Install DataLad and DataLad-next:

python -m pip install datalad datalad-next

Configure your Git identity settings.

cd ~
git config --global --add user.name "Jane Doe"
git config --global --add user.email doe@example.com

Getting data¶

Installing the original HCPh dataset with DataLad¶

Wherever you want to process the data, you'll need to datalad install it before you can pull down (datalad get) the data. To access the metadata (e.g., sidecar JSON files of the BIDS structure), you'll need to have access to the git repository that corresponds to the data (https://github.com/<organization>/<repo_name>.git) To fetch the dataset from the RIA store, you will need your SSH key be added to the authorized keys at Curnagl.

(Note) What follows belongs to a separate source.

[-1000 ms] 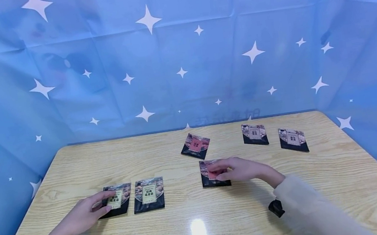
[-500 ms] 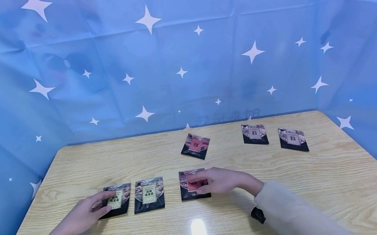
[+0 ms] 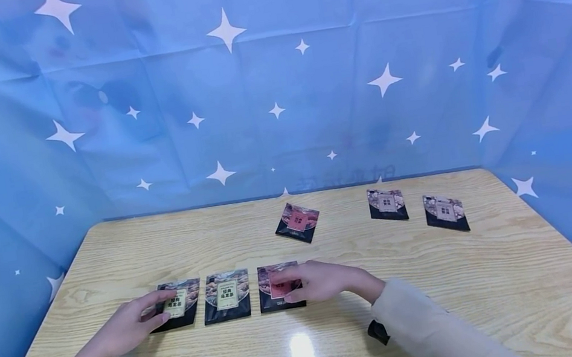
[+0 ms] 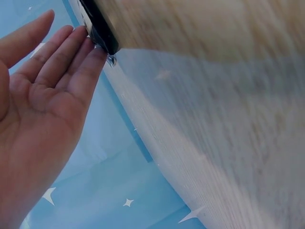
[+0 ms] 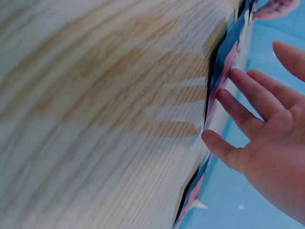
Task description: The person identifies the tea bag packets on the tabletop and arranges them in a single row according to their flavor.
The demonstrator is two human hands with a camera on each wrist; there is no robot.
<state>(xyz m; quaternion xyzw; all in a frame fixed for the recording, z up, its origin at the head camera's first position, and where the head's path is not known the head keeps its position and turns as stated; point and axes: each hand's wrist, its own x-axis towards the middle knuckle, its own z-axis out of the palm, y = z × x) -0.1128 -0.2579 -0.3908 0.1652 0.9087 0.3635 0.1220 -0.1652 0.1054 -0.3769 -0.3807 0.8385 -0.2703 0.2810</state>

Getting access to the RIA store

These steps must be done just once before you can access the dataset's data:

Create a secure SSH key on the system(s) on which you want to install the dataset.
Send the SSH public key you just generated (e.g., ~/.ssh/id_ed25519.pub) over email to Oscar at *@****.

Install the dataset:

micromamba run -n datamgt datalad install https://github.com/<organization>/<repo_name>.git

Reconfigure the RIA store:

micromamba run -n datamgt \
    git annex initremote --private --sameas=ria-storage \
    curnagl-storage type=external externaltype=ora encryption=none \
    url="ria+file://<path>"

REQUIRED step

When on Curnagl, you'll need to convert the ria-storage remote on a local ria-store because you cannot ssh from Curnagl into itself.

Get the dataset:

Data MUST be fetched from a development node.

The NAS is not accessible from compute nodes in Curnagl.

Execute datalad get within a development node:

salloc --partition=interactive --time=02:00:00 --cpus-per-task 12

Success is demonstrated by an output like:

salloc: Granted job allocation 47734642
salloc: Nodes dna064 are ready for job
Switching to the 20240303 software stack

Fetch the data:

cd $WORK/data
micromamba run -n datamgt datalad get -J${SLURM_CPUS_PER_TASK} .

Installing derivatives¶

Derivatives are installed in a similar way:

Install the dataset:

micromamba run -n datamgt datalad install https://github.com/<organization>/<repo_name>.git

Reconfigure the RIA store:

micromamba run -n datamgt \
    git annex initremote --private --sameas=ria-storage \
    curnagl-storage type=external externaltype=ora encryption=none \
    url="ria+file://<path>"

Fetch the data

salloc --partition=interactive --time=02:00:00 --cpus-per-task 12
cd $WORK/data
micromamba run -n datamgt datalad get -J${SLURM_CPUS_PER_TASK} .

Registering containers¶

We use DataLad containers-run to execute software while keeping track of provenance. Prior to first use, containers must be added to DataLad as follows (example for MRIQC):

Register the MRIQC container to the dataset
Registering a Singularity containerRegistering a Docker container
datalad containers-add \ --call-fmt 'singularity exec --cleanenv -B {{${HOME}/tmp/}}:/tmp {img} {cmd}' \ mriqc \ --url docker://nipreps/mriqc:23.1.0
Insert relevant arguments to the singularity command line with --call-fmt

In the example above, we configure the container's call to automatically bind (-B flag to mount the filesystem) the temporary folder. MRIQC will store the working directory there by default. Please replace the path with the appropriate path for your settings (i.e., laptop, cluster, etc.).
datalad containers-add \ --call-fmt 'docker run -u $( id -u ) -it -v {{${HOME}/tmp/}}:/tmp {img} {cmd}' \ mriqc \ --url docker://nipreps/mriqc:23.1.0
Pinning a particular version of MRIQC

If a different version of MRIQC should be executed, replace the Docker image's tag (23.1.0) with the adequate version tag within the above command line.